The exercises are shown in Additional file 1. The exercise sequences were divided in different ways to make the training more varied and to avoid dropouts (Additional file 2). The exercise schedule was produced by us based on an extensive bibliographical survey of Pilates exercises and their progression. We considered the degree of difficulty of each exercise as well as the dependence between volume and intensity.

Primary outcome

Quantification of the internal training load was evaluated in each training session with the three monitoring tools: SPE [6], HR [18], and HRV [18]. For the monitoring to be considered successful, two of the three monitoring tools must yield significant results. In addition, the correlation between SPE and HR should be moderate to high so that they can be used in clinical practice as low cost and easily applicable tools.

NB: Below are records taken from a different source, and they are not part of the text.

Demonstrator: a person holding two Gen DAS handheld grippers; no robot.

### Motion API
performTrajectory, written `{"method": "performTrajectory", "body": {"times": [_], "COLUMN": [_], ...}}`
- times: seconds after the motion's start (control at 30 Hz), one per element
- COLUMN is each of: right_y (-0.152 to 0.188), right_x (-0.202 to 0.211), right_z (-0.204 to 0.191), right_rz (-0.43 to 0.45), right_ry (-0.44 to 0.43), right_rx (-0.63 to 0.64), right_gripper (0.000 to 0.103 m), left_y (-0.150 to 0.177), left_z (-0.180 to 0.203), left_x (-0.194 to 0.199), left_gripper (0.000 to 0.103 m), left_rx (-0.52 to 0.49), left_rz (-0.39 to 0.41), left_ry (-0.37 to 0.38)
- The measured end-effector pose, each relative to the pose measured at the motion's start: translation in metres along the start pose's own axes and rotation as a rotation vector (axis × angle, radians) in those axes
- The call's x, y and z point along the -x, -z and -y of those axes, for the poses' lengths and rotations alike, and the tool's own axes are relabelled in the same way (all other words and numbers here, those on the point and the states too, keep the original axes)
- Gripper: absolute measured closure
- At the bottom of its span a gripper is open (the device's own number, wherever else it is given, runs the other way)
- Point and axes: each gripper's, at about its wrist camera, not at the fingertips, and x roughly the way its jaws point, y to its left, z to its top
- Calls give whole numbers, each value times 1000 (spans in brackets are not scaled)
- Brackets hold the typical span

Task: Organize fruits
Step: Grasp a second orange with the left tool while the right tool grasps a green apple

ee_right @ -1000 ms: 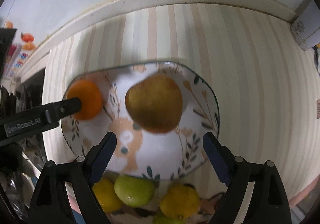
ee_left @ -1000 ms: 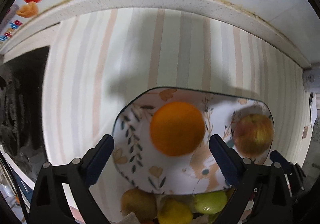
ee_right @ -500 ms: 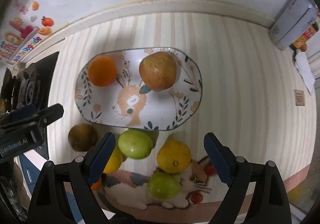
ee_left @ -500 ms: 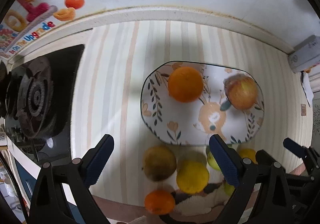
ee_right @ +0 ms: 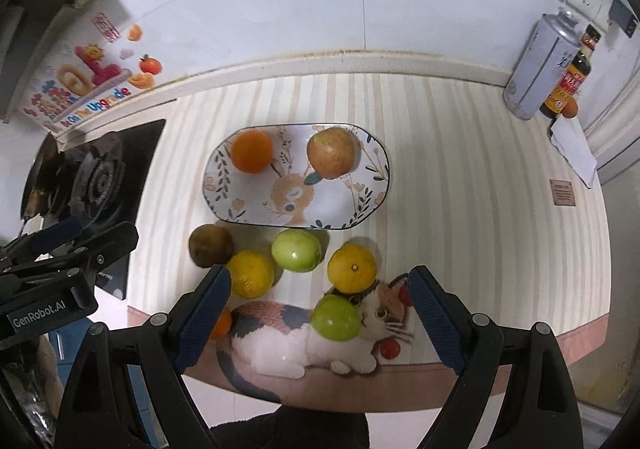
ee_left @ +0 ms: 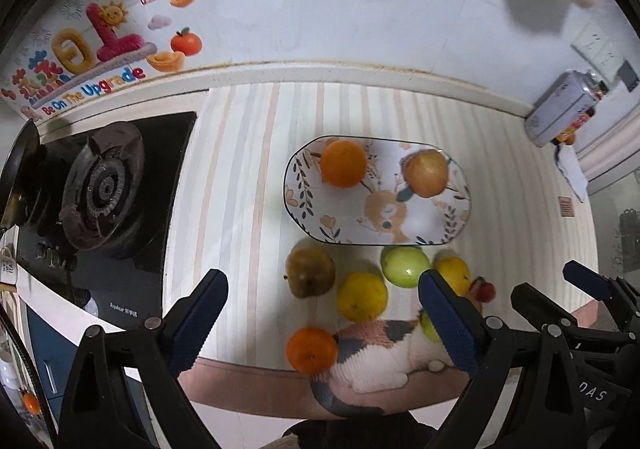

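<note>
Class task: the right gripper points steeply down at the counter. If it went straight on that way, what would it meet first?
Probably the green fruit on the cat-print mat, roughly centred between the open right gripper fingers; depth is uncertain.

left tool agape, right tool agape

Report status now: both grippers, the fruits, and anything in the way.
Left gripper open, empty; right gripper open, empty. Orange and apple on plate; six fruits on mat. Nothing in the way.
</note>
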Motion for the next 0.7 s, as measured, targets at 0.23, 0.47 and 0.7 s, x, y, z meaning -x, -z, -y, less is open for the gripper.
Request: {"method": "performTrajectory", "body": {"times": [0.23,0.47,0.7], "right_y": [22,45,66], "right_x": [34,24,-64], "right_z": [-6,-1,29], "right_rz": [54,23,-130], "right_ry": [-36,-81,-93], "right_rx": [-7,-49,-162], "right_gripper": [11,11,11], "left_y": [19,33,53], "left_z": [0,-6,-18], "left_x": [34,39,-13], "left_gripper": [6,5,3], "left_rx": [-4,9,13], "left_rz": [55,59,-47], "left_ry": [17,35,-14]}}
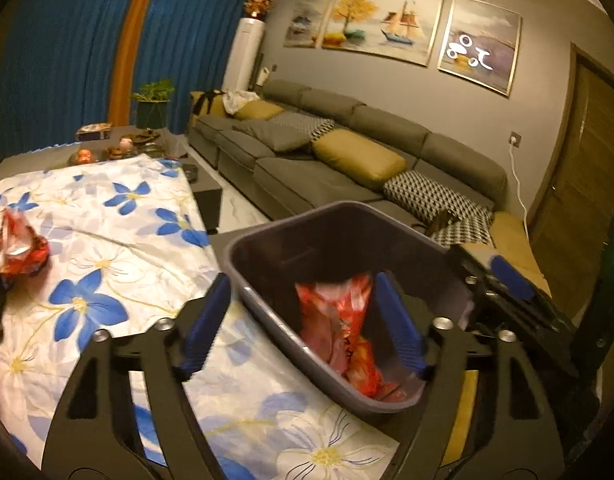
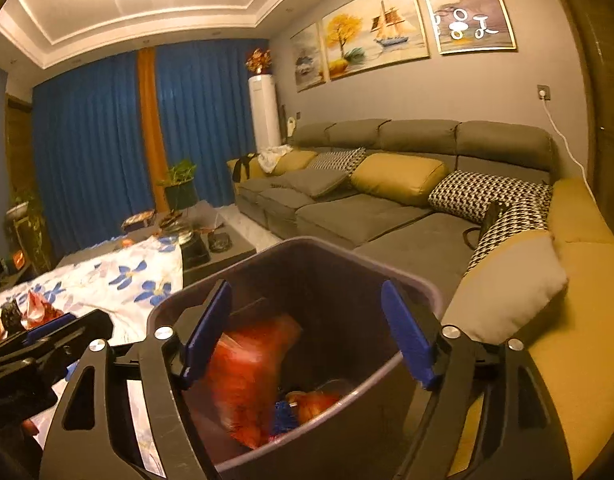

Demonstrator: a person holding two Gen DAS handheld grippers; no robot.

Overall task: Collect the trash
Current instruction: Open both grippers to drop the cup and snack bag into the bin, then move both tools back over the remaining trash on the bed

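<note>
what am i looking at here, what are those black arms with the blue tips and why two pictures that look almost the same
They are two hand-held grippers, one in each of a person's hands, each carrying a fisheye camera that looks out along its fingers. One picture is from the left gripper, the other from the right gripper. The blue tips are its finger pads. Both grippers are open and hold nothing. Below them stands a grey trash bin with red wrappers inside. It sits beside a floral cloth, where another crumpled red wrapper still lies. A grey sofa stands behind.
</note>
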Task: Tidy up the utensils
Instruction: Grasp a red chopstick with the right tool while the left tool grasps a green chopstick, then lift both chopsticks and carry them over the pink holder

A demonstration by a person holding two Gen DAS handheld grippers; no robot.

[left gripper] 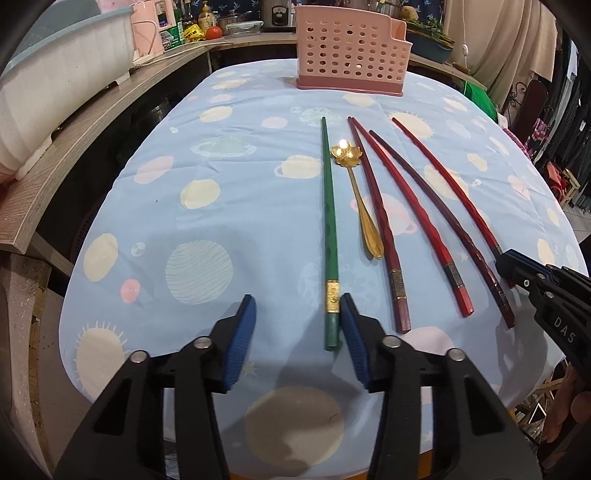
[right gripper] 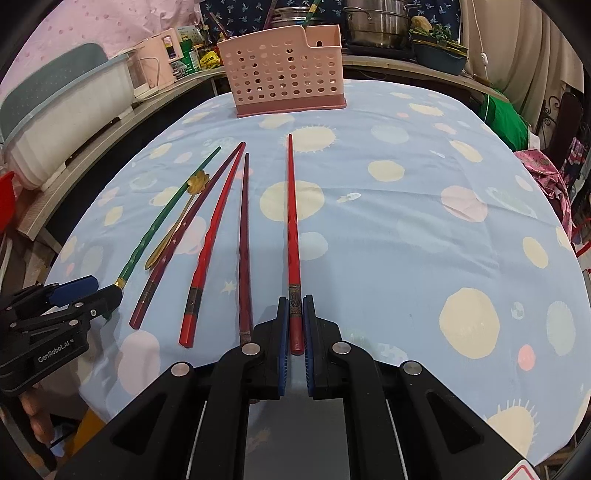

The SPE consists of a scale proposed by Borg where the participants choose the descriptor and number that best represents their psychophysiological stress in the training session [6]. It is a scale from 6 to 20 points, where 6 means “no effort” and 20 means “maximum effort.” To avoid biased responses, the question was standardized as: “From 6 to 20 points, how do you rate your perception of effort now?” All responses were recorded in individual records. The participants had previously been made familiar with the scale [6].

Prior to the sessions, participants were told how to estimate their SPE. It was explained to them that during the exercises it was necessary to perceive how much effort they were using so that every 5 minutes during a session they could estimate the SPE according to their individual perception for how exhausting the exercises were.

In addition, 15 min after the end of each session, the participants estimated the SPE again [6]. This final SPE was multiplied by the duration of the session in minutes, and the product represents the internal load in arbitrary units. The intensity of the session was classified into three zones according to the Borg scale used by Moreira et al. [19].

Quantification of the internal load training using the HR was performed using the TRIMP method. This evaluates the volume and intensity of the session through specific scores in each training zone, as proposed by Edwards [18, 20].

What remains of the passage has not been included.